Supply Chain and Logistics Service Providers

Third-party logistics firms, customs brokers, and bonded warehouse operators may experience increased demand for Vietnam-based inventory consolidation, pre-clearance staging, and tariff classification support — especially for clients seeking to meet the 30% local value-add requirement.

What Relevant Enterprises or Practitioners Should Focus On — And How to Respond

Monitor official implementation guidance and classification clarifications

The circular references HS codes and value-add criteria, but does not yet specify how ‘30% value addition’ will be verified — e.g., whether it covers labor, local overhead, testing, or packaging. Enterprises should track upcoming technical notices from Vietnam Customs or the General Department of Vietnam Customs.

Assess exposure by HS code, origin, and current logistics model

Suppliers should map all affected parts against HS 8431, 8483, and 8484 classifications, confirm country-of-origin declarations, and review current shipment structures (e.g., FOB vs. DAP, direct air vs. sea freight with inland assembly). Even minor misclassifications risk disqualification from the preferential rate.

Distinguish between policy signal and operational readiness

This tariff change is a formal regulatory action — not a proposal or consultation. However, its real-world impact depends on enforcement consistency, audit frequency, and administrative capacity. Companies should treat it as binding but allow buffer time for internal process alignment before 1 July 2026.

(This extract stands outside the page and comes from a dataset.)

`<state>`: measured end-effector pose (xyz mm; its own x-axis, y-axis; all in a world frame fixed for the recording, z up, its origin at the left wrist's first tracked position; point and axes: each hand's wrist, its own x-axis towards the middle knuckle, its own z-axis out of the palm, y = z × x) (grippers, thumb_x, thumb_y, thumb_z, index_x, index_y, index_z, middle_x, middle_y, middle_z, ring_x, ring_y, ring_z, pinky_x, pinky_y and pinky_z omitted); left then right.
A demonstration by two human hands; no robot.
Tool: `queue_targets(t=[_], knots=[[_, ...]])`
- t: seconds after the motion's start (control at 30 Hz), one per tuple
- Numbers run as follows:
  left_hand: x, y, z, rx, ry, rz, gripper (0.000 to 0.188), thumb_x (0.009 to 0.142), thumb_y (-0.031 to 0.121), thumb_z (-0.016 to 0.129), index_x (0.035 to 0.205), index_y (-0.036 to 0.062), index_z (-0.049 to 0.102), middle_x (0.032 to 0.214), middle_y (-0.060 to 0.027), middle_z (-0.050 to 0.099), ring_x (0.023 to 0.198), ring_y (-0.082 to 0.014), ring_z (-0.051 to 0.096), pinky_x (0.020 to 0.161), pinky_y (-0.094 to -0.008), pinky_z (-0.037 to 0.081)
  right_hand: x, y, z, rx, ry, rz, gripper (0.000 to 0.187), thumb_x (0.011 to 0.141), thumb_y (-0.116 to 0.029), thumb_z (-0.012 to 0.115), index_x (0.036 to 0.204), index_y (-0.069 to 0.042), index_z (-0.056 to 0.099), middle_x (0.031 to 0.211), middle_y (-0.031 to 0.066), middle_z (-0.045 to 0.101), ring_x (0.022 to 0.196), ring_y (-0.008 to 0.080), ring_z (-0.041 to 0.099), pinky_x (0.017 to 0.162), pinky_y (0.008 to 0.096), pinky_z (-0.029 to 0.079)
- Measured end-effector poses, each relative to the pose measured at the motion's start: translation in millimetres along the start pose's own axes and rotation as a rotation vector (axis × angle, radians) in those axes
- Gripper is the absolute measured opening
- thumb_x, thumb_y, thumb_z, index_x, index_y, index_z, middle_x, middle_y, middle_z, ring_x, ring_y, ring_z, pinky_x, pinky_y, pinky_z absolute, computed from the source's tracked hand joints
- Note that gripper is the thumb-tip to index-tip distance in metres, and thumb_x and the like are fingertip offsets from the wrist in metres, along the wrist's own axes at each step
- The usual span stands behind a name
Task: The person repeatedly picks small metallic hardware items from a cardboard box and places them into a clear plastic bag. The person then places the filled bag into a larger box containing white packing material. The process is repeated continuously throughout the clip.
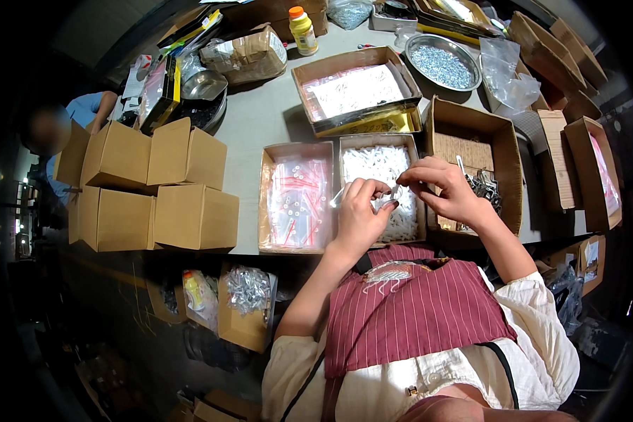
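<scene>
My left hand [363,212] is closed in a pinch over an open box of small white plastic pieces [376,163]. Between its thumb and fingers a small white piece [385,202] shows in part. From the other side my right hand [443,188] reaches in, its fingertips pinched close to the left ones; what they grip is too small to tell. Left of the white pieces stands a box of clear bags with red edges [295,200], small white rings lying on top. To the right, a deeper cardboard box [511,158] holds dark metal parts [482,188].
Folded-open cardboard boxes [190,214] stand at the left table edge, with a person in blue [91,109] beyond. Farther back are a box with white sheets [355,91], a metal bowl of small shiny parts [443,63] and an orange-capped bottle [303,32].
</scene>
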<state>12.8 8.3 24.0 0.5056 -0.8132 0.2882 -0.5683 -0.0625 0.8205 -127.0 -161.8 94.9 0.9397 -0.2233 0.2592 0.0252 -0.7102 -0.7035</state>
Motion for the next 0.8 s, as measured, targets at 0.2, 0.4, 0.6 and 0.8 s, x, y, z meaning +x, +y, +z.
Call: queue_targets(t=[0.2, 0.4, 0.6, 0.8], knots=[[3, -3, 12, 0.047, 0.012, 0.035, 0.032, 0.078, 0.001, 0.08, 0.107, 0.0047, 0.069, 0.107, -0.0112, 0.065, 0.098, -0.0284, 0.063, 0.069, -0.0354, 0.057, -13, -8, 14, -0.265, -0.153, -0.067, 0.045, 0.068, 0.002, 0.063, 0.11, -0.009, 0.075, 0.117, 0.0088, 0.069, 0.13, 0.0342, 0.053, 0.119, 0.0579, 0.03], [11, 11, 6, 0.181, 0.008, 0.202, 0.039, 0.071, -0.001, 0.075, 0.108, 0.0057, 0.065, 0.114, -0.0125, 0.063, 0.11, -0.0367, 0.057, 0.095, -0.0473, 0.046, -25, -14, 10, -0.255, -0.191, -0.072, 0.045, 0.07, -0.004, 0.066, 0.112, -0.015, 0.074, 0.138, 0.0046, 0.063, 0.15, 0.0378, 0.035, 0.124, 0.0709, 0.007], [2, -12, 23, 0.019, -0.104, 0.13, 0.031, 0.078, 0.013, 0.084, 0.099, 0.0046, 0.064, 0.096, -0.0117, 0.069, 0.095, -0.0356, 0.065, 0.086, -0.0451, 0.051, -27, 2, -11, -0.008, 0.149, -0.044, 0.028, 0.075, -0.005, 0.058, 0.094, -0.014, 0.076, 0.099, -0.0028, 0.075, 0.124, 0.0229, 0.062, 0.126, 0.0604, 0.015], [-1, -7, 26, -0.059, -0.125, -0.031, 0.032, 0.078, 0.016, 0.085, 0.101, 0.0087, 0.064, 0.098, -0.0073, 0.069, 0.103, -0.0317, 0.063, 0.093, -0.0426, 0.048, -58, 129, -30, -0.448, -0.017, 0.471, 0.022, 0.082, -0.008, 0.07, 0.102, -0.001, 0.064, 0.107, 0.0203, 0.068, 0.101, 0.0379, 0.066, 0.087, 0.0459, 0.054]])
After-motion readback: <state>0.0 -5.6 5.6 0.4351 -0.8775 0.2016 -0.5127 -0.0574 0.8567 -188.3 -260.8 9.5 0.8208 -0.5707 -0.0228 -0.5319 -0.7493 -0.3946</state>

Prepare documentation and internal workflows for local value-add claims

For firms planning to qualify for the 8% rate via Vietnamese assembly, now is the time to document labor hours, local material inputs, energy consumption, and facility-related costs. Retrospective validation will not suffice; systems must be ready to generate auditable records upon request.

Editorial Perspective / Industry Observation

From an industry perspective, this measure is better understood as a calibrated industrial policy signal — not merely a revenue-raising tool. It reflects Vietnam’s broader strategy to deepen domestic manufacturing capability in capital goods sectors, while selectively retaining openness for foreign investment that supports local job creation and technology transfer. Analysis来看, the 30% value-add threshold appears designed to encourage meaningful localization without mandating full vertical integration. Observation来看, the timing — mid-2026 — suggests alignment with Vietnam’s 2026–2030 industrial development plan, making further localization incentives likely. Current更值得关注的是 how consistently the threshold is applied across provinces and customs offices, rather than whether the rule itself will be reversed.

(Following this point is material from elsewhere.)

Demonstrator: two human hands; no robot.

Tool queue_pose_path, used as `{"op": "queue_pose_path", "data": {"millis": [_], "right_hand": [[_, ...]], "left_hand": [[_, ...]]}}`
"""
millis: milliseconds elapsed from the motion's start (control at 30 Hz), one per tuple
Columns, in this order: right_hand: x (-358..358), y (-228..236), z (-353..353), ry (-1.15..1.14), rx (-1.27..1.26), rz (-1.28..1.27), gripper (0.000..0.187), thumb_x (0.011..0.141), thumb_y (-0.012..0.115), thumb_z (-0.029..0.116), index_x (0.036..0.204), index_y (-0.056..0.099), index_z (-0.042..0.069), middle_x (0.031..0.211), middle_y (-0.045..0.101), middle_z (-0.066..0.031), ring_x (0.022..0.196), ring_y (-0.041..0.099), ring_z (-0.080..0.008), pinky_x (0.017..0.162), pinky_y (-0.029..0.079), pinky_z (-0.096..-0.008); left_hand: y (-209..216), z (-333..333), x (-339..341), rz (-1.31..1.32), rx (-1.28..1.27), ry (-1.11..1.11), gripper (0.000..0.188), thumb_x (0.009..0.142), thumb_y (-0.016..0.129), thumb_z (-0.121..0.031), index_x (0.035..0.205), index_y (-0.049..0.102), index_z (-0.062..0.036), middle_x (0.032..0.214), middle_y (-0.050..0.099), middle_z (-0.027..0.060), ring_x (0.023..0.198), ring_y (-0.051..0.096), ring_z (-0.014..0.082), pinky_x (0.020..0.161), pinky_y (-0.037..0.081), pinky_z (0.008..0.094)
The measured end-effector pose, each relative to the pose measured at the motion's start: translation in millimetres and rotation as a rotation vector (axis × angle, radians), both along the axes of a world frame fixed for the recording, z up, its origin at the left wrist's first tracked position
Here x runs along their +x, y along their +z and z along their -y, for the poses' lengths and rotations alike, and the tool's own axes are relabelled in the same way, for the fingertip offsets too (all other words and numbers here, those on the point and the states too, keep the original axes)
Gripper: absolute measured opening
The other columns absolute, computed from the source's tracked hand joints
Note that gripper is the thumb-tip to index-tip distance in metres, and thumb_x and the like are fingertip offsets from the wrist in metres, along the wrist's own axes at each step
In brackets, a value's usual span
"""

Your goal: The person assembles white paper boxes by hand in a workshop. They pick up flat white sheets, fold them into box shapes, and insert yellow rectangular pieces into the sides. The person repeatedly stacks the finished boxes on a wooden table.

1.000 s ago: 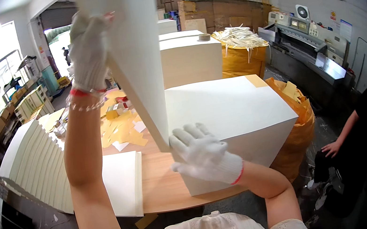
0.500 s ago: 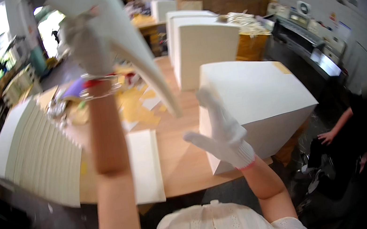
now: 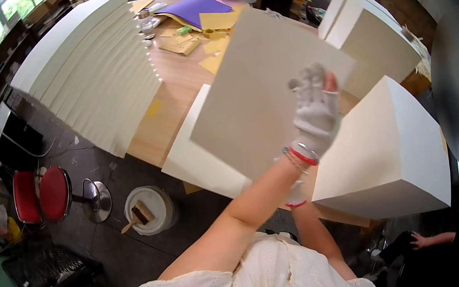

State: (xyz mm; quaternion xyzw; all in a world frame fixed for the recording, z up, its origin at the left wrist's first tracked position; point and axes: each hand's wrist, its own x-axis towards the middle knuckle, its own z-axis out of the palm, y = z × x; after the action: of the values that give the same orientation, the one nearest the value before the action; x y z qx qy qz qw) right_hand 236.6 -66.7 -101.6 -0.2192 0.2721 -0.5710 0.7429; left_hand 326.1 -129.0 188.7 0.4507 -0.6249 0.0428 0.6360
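A cream rectangular sheet or thin board (image 3: 255,80) stands tilted over the middle of the table. In front of it is my left hand (image 3: 316,107), in a white glove, with its fingers stretched out and one fingertip bare. Whether its fingers press on the board I cannot tell. My right hand (image 3: 295,194), also gloved, is mostly hidden behind my left wrist, near the board's lower corner; its fingers do not show. Below the board, a white stack of sheets (image 3: 199,160) lies at the table's front edge. A large white block of sheets (image 3: 361,153) stands at the right.
A tall fanned stack of cream sheets (image 3: 83,76) stands at the left of the table (image 3: 148,138). Beyond are yellow scraps (image 3: 182,43) and a purple sheet (image 3: 195,12). On the floor are a bucket with a brush (image 3: 153,208) and a red chair (image 3: 54,193). A person (image 3: 441,248) sits at lower right.
My left hand has come down and right from its raised place at upper left. The cream board has moved to the middle, and my right hand has gone behind my left wrist. The view has turned.
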Motion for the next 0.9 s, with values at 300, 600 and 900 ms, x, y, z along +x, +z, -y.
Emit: {"op": "queue_pose_path", "data": {"millis": [300,600,900], "right_hand": [[104.5,32.5,-14.8,0.142,0.179,-0.240,0.051,0.088,0.063,0.004,0.133,0.039,0.000,0.116,0.058,-0.0112,0.104,0.057,-0.0189,0.092,0.047,-0.0327],[79.6,96.3,-7.0,0.560,0.082,-1.563,0.084,0.085,0.051,0.063,0.142,0.030,0.005,0.135,0.052,-0.0232,0.121,0.054,-0.0376,0.098,0.043,-0.0463],[90.2,90.5,-36.6,0.363,0.013,-1.458,0.092,0.081,0.061,0.057,0.150,0.019,0.012,0.140,0.043,-0.0280,0.126,0.049,-0.0411,0.102,0.039,-0.0469]], "left_hand": [[-229.9,73.1,281.7,0.059,1.030,0.125,0.053,0.086,0.059,-0.032,0.128,0.054,-0.0011,0.124,0.058,0.0227,0.119,0.053,0.0380,0.103,0.041,0.0428],[-262.1,94.9,301.6,0.128,1.074,0.082,0.040,0.091,0.050,-0.034,0.114,0.059,-0.0024,0.101,0.066,0.0213,0.093,0.064,0.0368,0.085,0.049,0.0425],[-240.5,45.0,331.9,0.106,1.111,-0.011,0.045,0.090,0.060,-0.029,0.127,0.056,-0.0030,0.106,0.067,0.0170,0.100,0.062,0.0305,0.089,0.048,0.0367]]}}
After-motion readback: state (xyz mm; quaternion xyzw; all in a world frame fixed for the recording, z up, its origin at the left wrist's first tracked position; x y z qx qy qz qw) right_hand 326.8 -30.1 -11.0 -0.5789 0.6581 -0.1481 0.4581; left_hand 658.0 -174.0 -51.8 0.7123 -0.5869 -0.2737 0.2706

Concluding, this tariff adjustment marks a structural inflection point for cross-border trade in construction machinery components involving Vietnam. It does not eliminate import opportunities, but redefines the conditions under which they remain economically viable. For stakeholders, the shift is less about cost avoidance and more about strategic adaptation — aligning supply models with evolving definitions of ‘local presence’ and ‘value creation’ in Vietnam’s regulatory framework.

Source: Vietnam Ministry of Industry and Trade, Circular No. 22/2026/TT-BCT (issued 15 April 2026, effective 1 July 2026).
Further monitoring is recommended for implementing guidelines on ‘30% value addition’ verification, expected from Vietnam Customs in Q2 2026.